Re: Performance improvement for joins where outer side is unique

From: Tom Lane <tgl(at)sss(dot)pgh(dot)pa(dot)us>
To: David Rowley <david(dot)rowley(at)2ndquadrant(dot)com>
Cc: PostgreSQL-development <pgsql-hackers(at)postgresql(dot)org>
Subject: Re: Performance improvement for joins where outer side is unique
Date: 2017-04-06 19:26:35
Message-ID: 4444.1491506795@sss.pgh.pa.us
Views: Raw Message | Whole Thread | Download mbox | Resend email
Thread:
Lists: pgsql-hackers

David Rowley <david(dot)rowley(at)2ndquadrant(dot)com> writes:
> On 2 April 2017 at 21:21, David Rowley <david(dot)rowley(at)2ndquadrant(dot)com> wrote:
>> I've attached an updated patch which updates the regression test output of
>> a recent commit to include the "Unique Inner" in the expected results.
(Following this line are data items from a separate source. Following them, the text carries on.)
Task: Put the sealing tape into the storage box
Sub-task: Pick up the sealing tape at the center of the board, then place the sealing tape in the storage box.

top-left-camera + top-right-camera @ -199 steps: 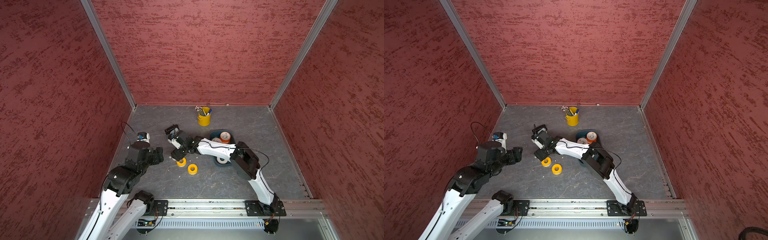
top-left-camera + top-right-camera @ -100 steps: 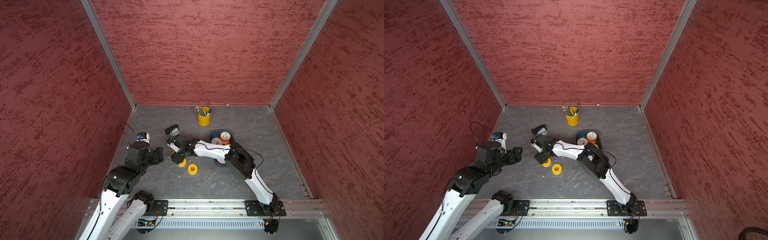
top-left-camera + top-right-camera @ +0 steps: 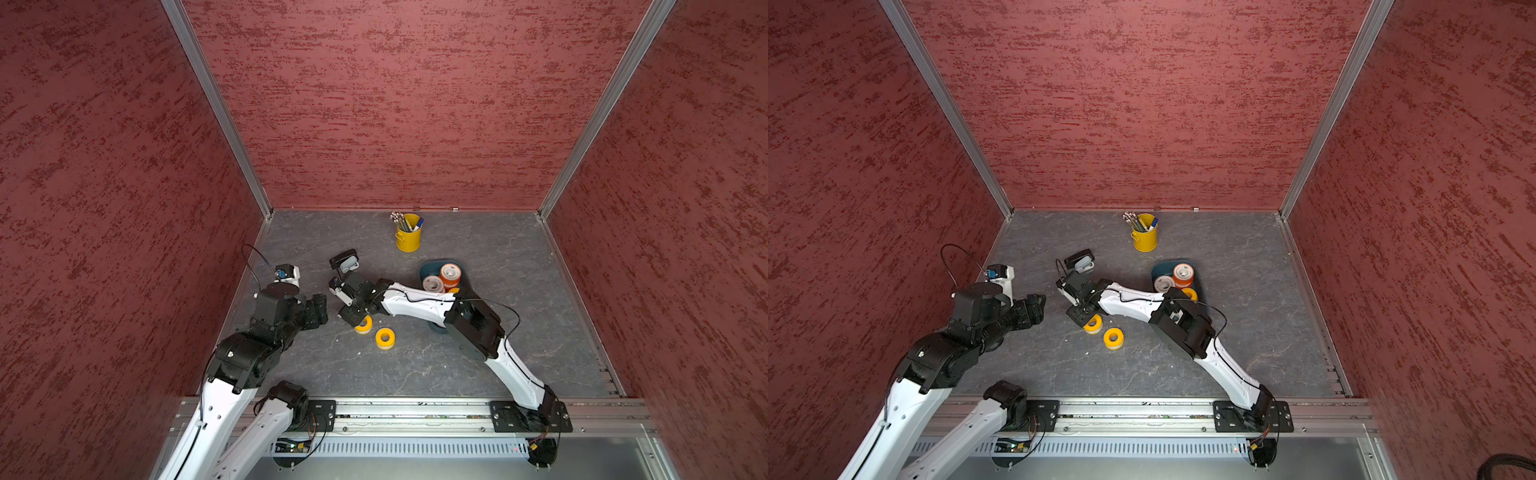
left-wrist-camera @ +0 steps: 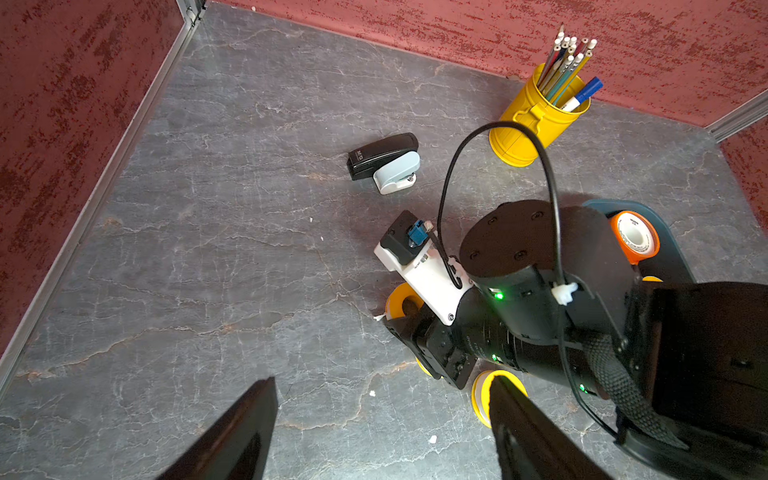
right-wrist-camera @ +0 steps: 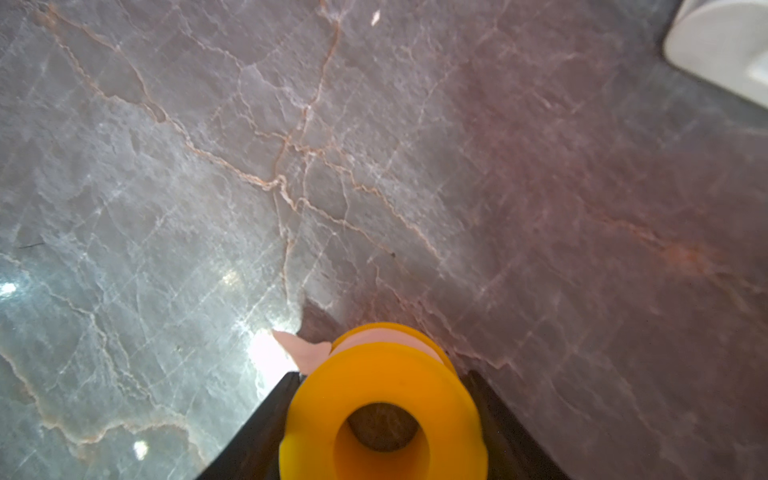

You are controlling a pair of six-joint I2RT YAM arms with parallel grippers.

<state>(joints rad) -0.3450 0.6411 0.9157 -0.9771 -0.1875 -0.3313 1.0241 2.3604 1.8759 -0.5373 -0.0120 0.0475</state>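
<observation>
Nearest the base rail, the second yellow roll (image 3: 385, 338) lies flat on the grey table (image 3: 478, 374), untouched, just off the 4 o'clock side of the yellow roll (image 3: 364, 325) now being worked. Over the last second the right gripper (image 3: 355, 319) has settled onto that roll and drawn its jaws in from wide to about half. In the right wrist view its black fingers (image 5: 266, 419) sit against both flanks of the roll, the centre hole facing the camera. So it looks gripped, though it is still down on the table. At 9 o'clock from it, well apart, the left gripper (image 4: 380, 395) has not moved. Its jaws stand wide and hold nothing. Farther back, at about 2 o'clock from the grasp, the storage box (image 3: 424, 270) already holds two orange rolls (image 3: 450, 274) on edge. A sliver of another yellow one (image 3: 1190, 293) shows there too, and the right forearm hides the rest of the tray. The stapler (image 3: 345, 261) lies at 11 o'clock of the gripper, close enough to mind on the lift. The pen bucket (image 3: 408, 239) stands farthest, near the back wall at 12 o'clock. I judge the pick to be nearly done. Next comes a lift and a carry to the box, leaving one loose roll.
</observation>
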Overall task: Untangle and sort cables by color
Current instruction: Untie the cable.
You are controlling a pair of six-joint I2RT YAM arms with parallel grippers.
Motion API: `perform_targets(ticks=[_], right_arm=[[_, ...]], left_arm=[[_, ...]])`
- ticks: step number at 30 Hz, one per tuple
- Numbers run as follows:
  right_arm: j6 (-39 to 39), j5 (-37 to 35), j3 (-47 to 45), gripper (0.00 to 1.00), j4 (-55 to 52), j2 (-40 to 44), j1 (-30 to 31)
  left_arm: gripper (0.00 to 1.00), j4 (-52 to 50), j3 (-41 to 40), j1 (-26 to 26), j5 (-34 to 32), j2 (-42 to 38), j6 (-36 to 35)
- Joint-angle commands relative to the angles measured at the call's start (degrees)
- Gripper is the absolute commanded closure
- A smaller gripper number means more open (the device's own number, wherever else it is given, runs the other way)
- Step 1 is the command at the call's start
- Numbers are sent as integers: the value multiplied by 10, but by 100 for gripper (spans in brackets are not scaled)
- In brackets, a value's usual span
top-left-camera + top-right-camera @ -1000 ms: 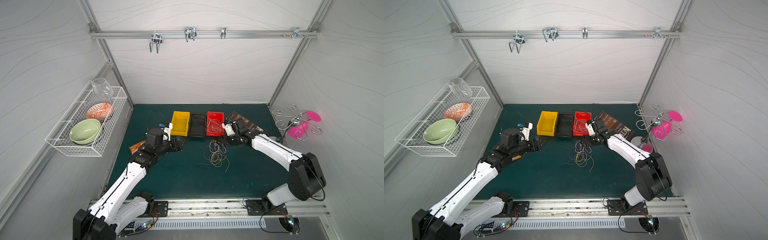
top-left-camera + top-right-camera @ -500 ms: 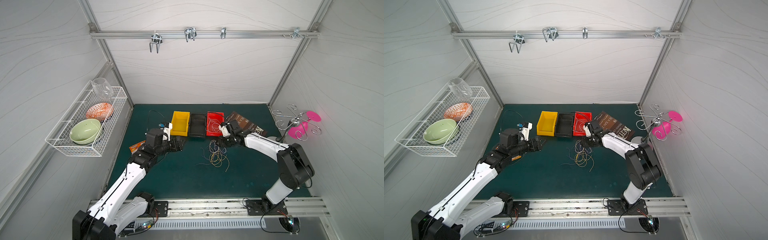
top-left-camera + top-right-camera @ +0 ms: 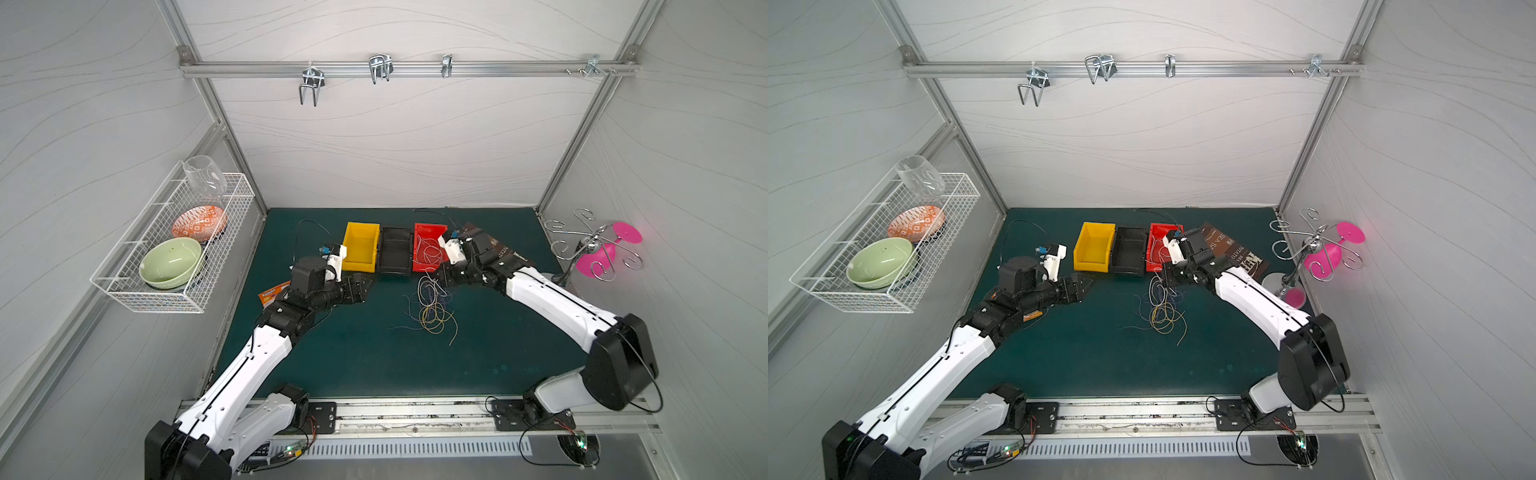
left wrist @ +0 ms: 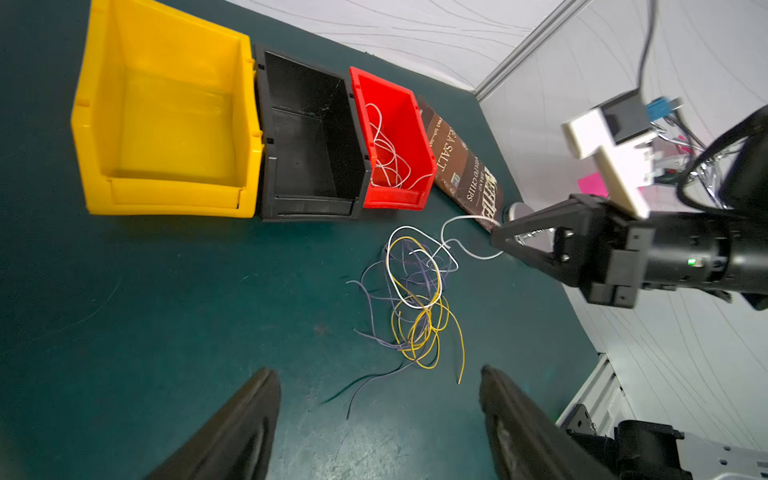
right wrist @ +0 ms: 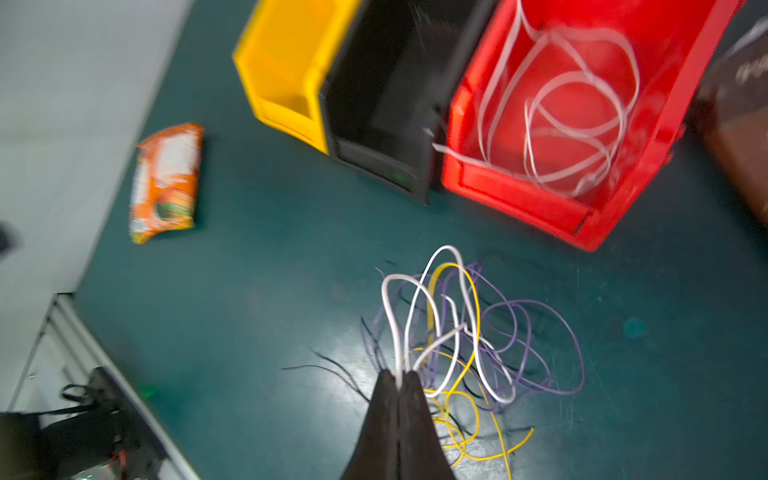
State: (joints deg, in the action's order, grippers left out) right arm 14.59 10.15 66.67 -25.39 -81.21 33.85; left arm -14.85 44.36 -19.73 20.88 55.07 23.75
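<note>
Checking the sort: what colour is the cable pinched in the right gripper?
A white cable; clearest in the right wrist view.

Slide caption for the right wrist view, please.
Right pincer shut on a white cable in the mixed tangle; other white cables lie in the red bin.

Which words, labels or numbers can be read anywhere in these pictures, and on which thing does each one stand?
"SEA SALT": on the brown bag beside the red bin.
"CHIPS": small print on the same bag.
The bag's large brand word is too blurred to read surely.
The orange packet: its print is too blurred.
Nothing else shows readable text.
</note>
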Motion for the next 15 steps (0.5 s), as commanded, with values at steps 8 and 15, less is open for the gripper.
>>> perform_targets(ticks=[8,15], right_arm=[[-48,44,135,100,-78,93,6],[-19,69,166,100,-59,100,6]], left_arm=[[19,256,13,-33,147,85,-21],[16,277,74,-116,138,193,-80]])
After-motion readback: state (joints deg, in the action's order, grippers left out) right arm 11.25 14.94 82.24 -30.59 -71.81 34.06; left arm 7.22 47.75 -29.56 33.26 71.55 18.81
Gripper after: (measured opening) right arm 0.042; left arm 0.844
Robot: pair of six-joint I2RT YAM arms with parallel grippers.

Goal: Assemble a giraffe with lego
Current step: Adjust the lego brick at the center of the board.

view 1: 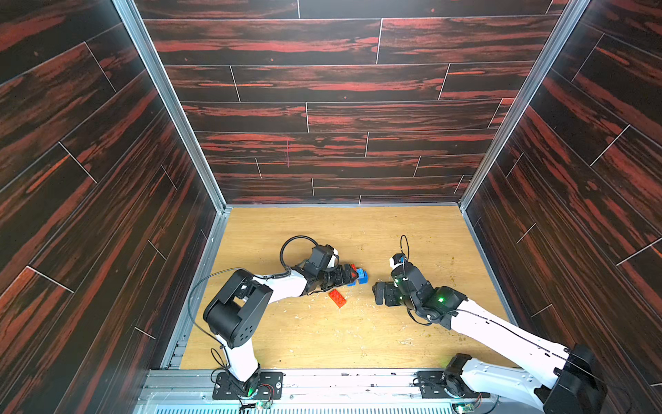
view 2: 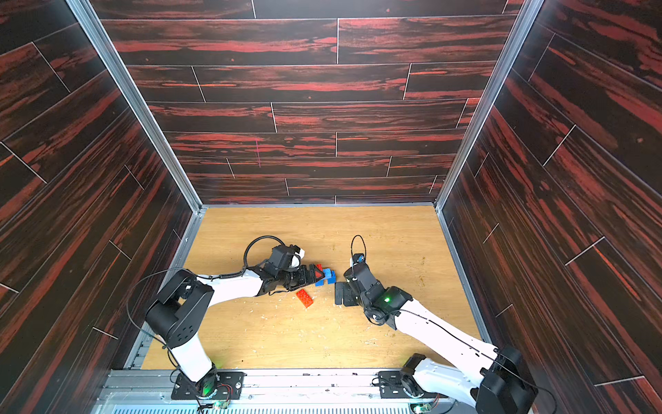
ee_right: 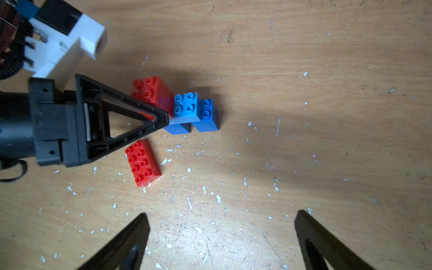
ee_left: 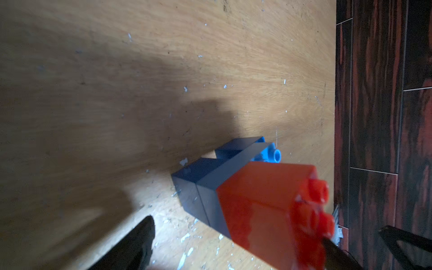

> The patch must've fallen off. Attempt number 2 at attaching.

I'm looking through this, and I'm failing to see where it deals with
the problem we discussed last time, namely that you can't apply the
optimization unless all clauses that were used in the uniqueness
proof are included in the join's merge/hash conditions + joinquals.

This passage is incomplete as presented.